**Problem requirements**
Return all of the data below verbatim and exclude every picture.

----

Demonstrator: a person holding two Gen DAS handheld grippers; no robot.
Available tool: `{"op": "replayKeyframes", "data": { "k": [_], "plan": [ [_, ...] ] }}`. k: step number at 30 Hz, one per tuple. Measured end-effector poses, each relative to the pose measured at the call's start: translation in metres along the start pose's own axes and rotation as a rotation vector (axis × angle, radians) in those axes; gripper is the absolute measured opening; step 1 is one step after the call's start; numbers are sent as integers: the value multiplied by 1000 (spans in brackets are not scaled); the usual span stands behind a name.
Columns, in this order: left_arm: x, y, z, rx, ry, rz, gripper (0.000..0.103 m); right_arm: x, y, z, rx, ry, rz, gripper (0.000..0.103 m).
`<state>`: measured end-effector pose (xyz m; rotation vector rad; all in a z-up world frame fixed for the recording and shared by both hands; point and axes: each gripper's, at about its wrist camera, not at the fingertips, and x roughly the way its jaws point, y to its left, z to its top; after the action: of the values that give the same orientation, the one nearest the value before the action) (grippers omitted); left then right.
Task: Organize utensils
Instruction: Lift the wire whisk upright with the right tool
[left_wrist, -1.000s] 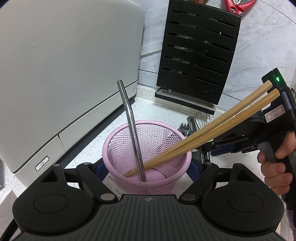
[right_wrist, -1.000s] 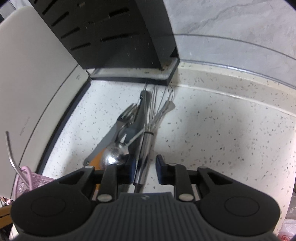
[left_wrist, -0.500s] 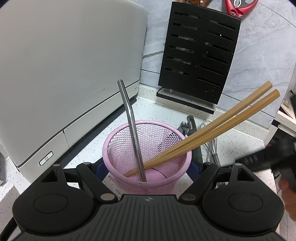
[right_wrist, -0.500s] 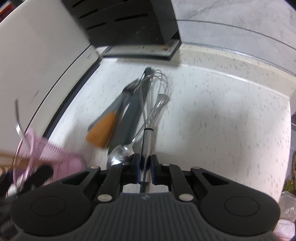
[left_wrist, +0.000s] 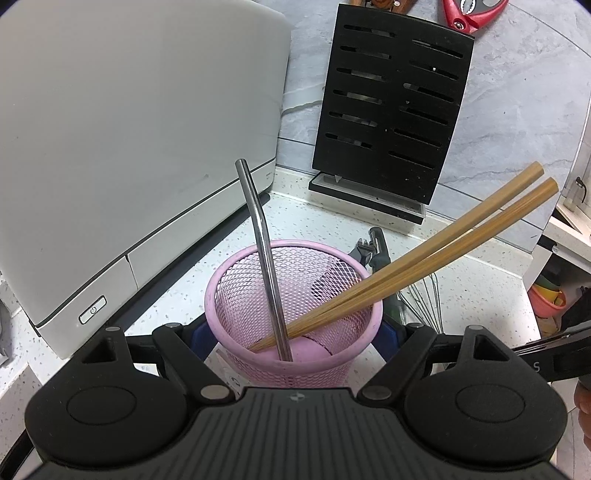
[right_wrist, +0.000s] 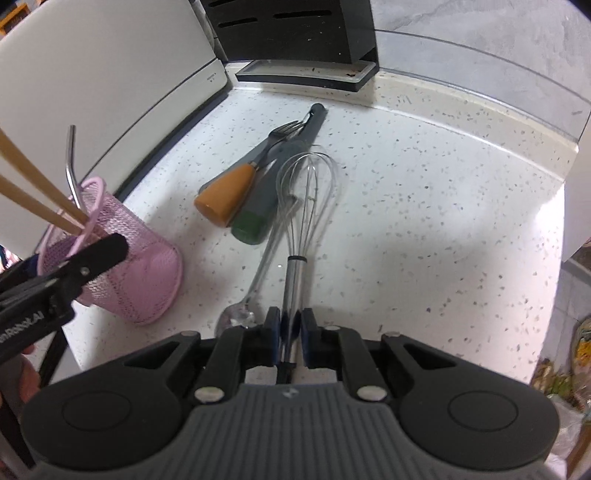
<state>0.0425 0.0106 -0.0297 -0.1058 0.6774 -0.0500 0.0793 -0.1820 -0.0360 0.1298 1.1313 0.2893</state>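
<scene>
My left gripper (left_wrist: 293, 345) is shut on a pink mesh cup (left_wrist: 293, 306), which holds a bent metal straw (left_wrist: 264, 254) and two wooden chopsticks (left_wrist: 424, 254). The cup also shows in the right wrist view (right_wrist: 122, 258). My right gripper (right_wrist: 290, 328) is shut on the handle of a wire whisk (right_wrist: 304, 206), lifted over the counter. On the counter lie a spoon (right_wrist: 255, 284), an orange-handled fork (right_wrist: 240, 184) and a green-handled tool (right_wrist: 269, 188).
A black knife block (left_wrist: 388, 110) stands at the back wall. A large white appliance (left_wrist: 122, 147) fills the left side. The speckled white counter (right_wrist: 424, 206) extends to the right.
My right gripper closed on the whisk handle and pulled back and up with it, away from the knife block. The left gripper and the cup stayed put.
</scene>
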Motion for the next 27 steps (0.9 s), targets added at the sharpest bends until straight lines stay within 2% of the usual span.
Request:
{"op": "replayKeyframes", "data": {
  "k": [3,8,12,15,20,25,26,27],
  "plan": [
    [0,2,0,-6,0,-4,96,-6,-3,4,-10,-14,6,22],
    [0,3,-1,-1,-1,-8,96,-16,-9,23,-10,-59,-14,24],
    [1,3,0,0,0,-8,96,-9,-16,46,31,-63,8,49],
    [1,3,0,5,2,-9,96,4,-16,62,47,-48,-3,56],
    [2,3,2,7,5,-9,96,27,-8,83,8,-13,-53,58],
    [2,4,1,6,4,-12,96,37,-9,93,13,14,-44,56],
    [2,4,1,6,5,-10,96,39,-10,95,21,22,-36,55],
    [3,4,1,7,5,-10,96,41,-11,96,28,29,-32,50]
  ]
}}
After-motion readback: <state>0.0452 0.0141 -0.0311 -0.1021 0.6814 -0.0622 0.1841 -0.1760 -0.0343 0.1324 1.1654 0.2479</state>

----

**Task answer**
Demonstrator: a person holding two Gen DAS handheld grippers; no robot.
Available tool: `{"op": "replayKeyframes", "data": { "k": [_], "plan": [ [_, ...] ] }}`. k: step number at 30 Hz, one per tuple. Measured end-effector poses, each relative to the pose measured at the call's start: translation in metres along the start pose's own axes and rotation as a rotation vector (axis × angle, radians) in those axes; gripper is the absolute measured opening; step 1 is one step after the call's start; numbers are sent as integers: the value multiplied by 1000 (spans in brackets are not scaled); the usual span stands behind a name.
Columns, in this order: left_arm: x, y, z, rx, ry, rz, gripper (0.000..0.103 m); right_arm: x, y, z, rx, ry, rz, gripper (0.000..0.103 m).
`<state>`: measured end-effector pose (xyz m; rotation vector rad; all in a z-up world frame fixed for the recording and shared by both hands; point and axes: each gripper's, at about its wrist camera, not at the fingertips, and x roughly the way its jaws point, y to its left, z to its top; after the action: of the values that give the same orientation, the one nearest the value before the action) (grippers omitted); left then right.
Task: Organize utensils
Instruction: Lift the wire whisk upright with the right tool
[left_wrist, -1.000s] 
[right_wrist, -1.000s] 
[left_wrist, -0.500s] 
[right_wrist, -0.500s] 
[left_wrist, +0.000s] 
[right_wrist, +0.000s] 
<state>0.0425 0.0106 -0.0297 -0.1058 0.6774 -0.0500 0.0793 -0.1820 -0.0360 0.1298 1.1313 0.2893</state>
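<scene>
My left gripper (left_wrist: 293, 345) is shut on a pink mesh cup (left_wrist: 293, 306), which holds a bent metal straw (left_wrist: 264, 254) and two wooden chopsticks (left_wrist: 424, 254). The cup also shows in the right wrist view (right_wrist: 122, 258). My right gripper (right_wrist: 290, 328) is shut on the handle of a wire whisk (right_wrist: 304, 206), lifted over the counter. On the counter lie a spoon (right_wrist: 255, 284), an orange-handled fork (right_wrist: 240, 184) and a green-handled tool (right_wrist: 269, 188).
A black knife block (left_wrist: 388, 110) stands at the back wall. A large white appliance (left_wrist: 122, 147) fills the left side. The speckled white counter (right_wrist: 424, 206) extends to the right.
My right gripper closed on the whisk handle and pulled back and up with it, away from the knife block. The left gripper and the cup stayed put.
</scene>
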Motion for the next 27 steps (0.9 s), targets added at the sharpest bends until straight lines stay within 2% of the usual span.
Request:
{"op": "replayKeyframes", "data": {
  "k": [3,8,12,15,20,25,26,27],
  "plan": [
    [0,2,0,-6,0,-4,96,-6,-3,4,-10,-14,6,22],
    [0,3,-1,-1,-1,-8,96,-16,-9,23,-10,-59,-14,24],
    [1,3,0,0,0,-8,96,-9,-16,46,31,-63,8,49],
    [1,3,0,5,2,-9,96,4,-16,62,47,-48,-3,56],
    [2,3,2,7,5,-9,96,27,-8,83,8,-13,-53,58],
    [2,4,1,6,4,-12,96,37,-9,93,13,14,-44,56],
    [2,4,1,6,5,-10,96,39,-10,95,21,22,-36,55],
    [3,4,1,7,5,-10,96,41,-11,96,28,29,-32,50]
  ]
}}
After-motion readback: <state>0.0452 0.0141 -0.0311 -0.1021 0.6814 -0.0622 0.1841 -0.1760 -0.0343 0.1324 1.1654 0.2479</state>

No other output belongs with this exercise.